Article original paru dans le Journal le Métro- 11 décembre 2020

Par: Olivier Faucher


Les signaux de détresse psychologique chez les demandeurs d’asile sont de plus en plus nombreux, observe un organisme de Montréal-Nord qui lance un cri du cœur pour que les décideurs s’occupent davantage de cette population.

Guertie Dorcil est intervenante chez l’organisme Entre Parents de Montréal-Nord. Celui-ci s’occupe notamment d’aider plus de 300 familles demanderesses d’asile, dont plusieurs habitent le territoire depuis deux ou trois années.

Elle passe plusieurs heures par jour au téléphone pour rassurer ces personnes, pour répondre à leurs questions.

Cette semaine, elle a reçu un appel très inquiétant. Une femme réfugiée, exaspérée de vivre dans l’irrégularité, perdait espoir. «Elle préférait mettre fin à ses jours que de continuer. J’ai dû rester au téléphone pendant plus d’une heure pour essayer de la soutenir.»

Comme de nombreux demandeurs d’asile, cette femme est exclue du programme de régularisation du gouvernement du Québec qui s’adresse seulement aux travailleurs de la santé, sous certaines conditions.

Ce sentiment d’exclusion fait perdre espoir à plusieurs réfugiés, constate l’organisme, et s’est accentué depuis que l’Agence des services frontaliers a repris les expulsions de ceux n’ayant aucun droit légal de rester au Canada.

«La question qu’on se fait poser tout le temps, c’est pourquoi [nous ne sommes pas inclus]? Ils ne peuvent pas ce qu’ils veulent faire. Ils se sentent délaissés par tout le monde. Pour eux, c’est fini. »

La santé mentale atteinte

Le cas de cette femme est l’un de nombreux signaux inquiétants répertoriés par l’organisme quant à l’état psychologique des demandeurs d’asile dans le quartier. «Leur situation se détériore en ce moment, s’inquiète la directrice d’Entre Parents, Isabelle Alexandre. La santé mentale est atteinte.»
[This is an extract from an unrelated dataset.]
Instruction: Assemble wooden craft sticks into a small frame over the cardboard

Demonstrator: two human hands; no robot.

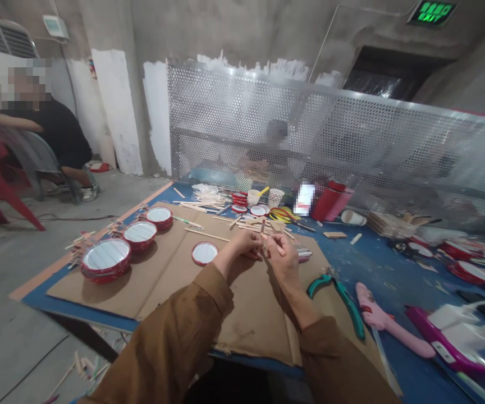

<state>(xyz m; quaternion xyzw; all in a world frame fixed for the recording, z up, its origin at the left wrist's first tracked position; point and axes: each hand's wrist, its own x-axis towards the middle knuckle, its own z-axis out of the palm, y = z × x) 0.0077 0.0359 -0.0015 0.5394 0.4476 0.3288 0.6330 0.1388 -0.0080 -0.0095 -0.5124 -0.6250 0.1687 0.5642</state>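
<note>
Nearest: brown cloth sleeves, left sleeve (164,336) and right sleeve (343,365), coarse fabric, forearms bare past the cuffs. Right hand (283,261) is clenched in a pinch on a thin wooden stick (274,241), which sits just above the cardboard. Left hand (240,252) is curled right beside it; can't tell if it grips the stick or anything else. Both hands hover over a creased brown cardboard sheet (251,320) on a blue table (377,264). On the cardboard, left of the hands: a stack of round red-rimmed frames (105,259) with white ribbed faces, two smaller stacks (140,234) further along, and a single frame (204,253) near the left hand. Loose wooden sticks (242,224) lie in a pile ahead. Behind them, a white cup (254,196) holds a yellow-handled item, beside a mesh-walled cup (276,196). A red flask (330,202) stands to the right. Right of the cardboard: green-handled pliers (337,297) and a pink plastic tool (385,320). Perforated metal screen (310,129) behind the table. Seated person (53,129) in black at far left.
</note>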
En mai, l’un des bénéficiaires de l’organisme s’est suicidé. Une situation que le personnel à bout de souffle craint chaque jour voir se reproduire.

«Parfois, on a tellement de gens à appeler qu’on ne peut pas appeler tout le monde, explique Mme Dorcil. On ne peut pas savoir si tout le monde va bien. Ce sont des choses qui peuvent arriver». L’intervenante est si inquiète de leur situation qu’elle a décidé de travailler pendant toute la période des fêtes pour maintenir le service.

Cri du coeur

Des demandeurs d’asile qui travaillent depuis le début de la pandémie et que Métro a rencontrés espèrent que le gouvernement changera d’avis et leur donnera leur citoyenneté pour reconnaître leur travail.

«Ce n’est pas facile, exprime Rigou, qui travaille de nuit dans une usine de transformation alimentaire. On est fatigués. On a risqué nos vies en travaillant exposé au coronavirus. On veut que le gouvernement s’occupe de nous.»

«Ça nous stresse beaucoup et c’est difficile, vraiment, soutient Eugenia Koko, qui travaille dans un restaurant. Tout le monde travaille et il faut nous aider avec nos papiers.»

Pour Isabelle Alexandre d’Entre Parents, la situation est intenable. «On est essoufflé. Le gouvernement ne finance pas cette cause. On est obligé de travailler d’arrache-pied, de solliciter des dons de gens et de compagnie pour les soutenir.»

La directrice se demande s’il vaut vraiment la peine de laisser autant de gens vivre dans l’incertitude.

«Est-ce que c’est nécessaire d’infliger ce stress-là? Est-ce que c’est ça qu’on est comme société québécoise?»

Appelé à commenter cette situation, le ministère de l’Immigration, de la Francisation et de l’Intégration n’avait pas donné suite à notre demande d’entrevue au moment de la mise en ligne.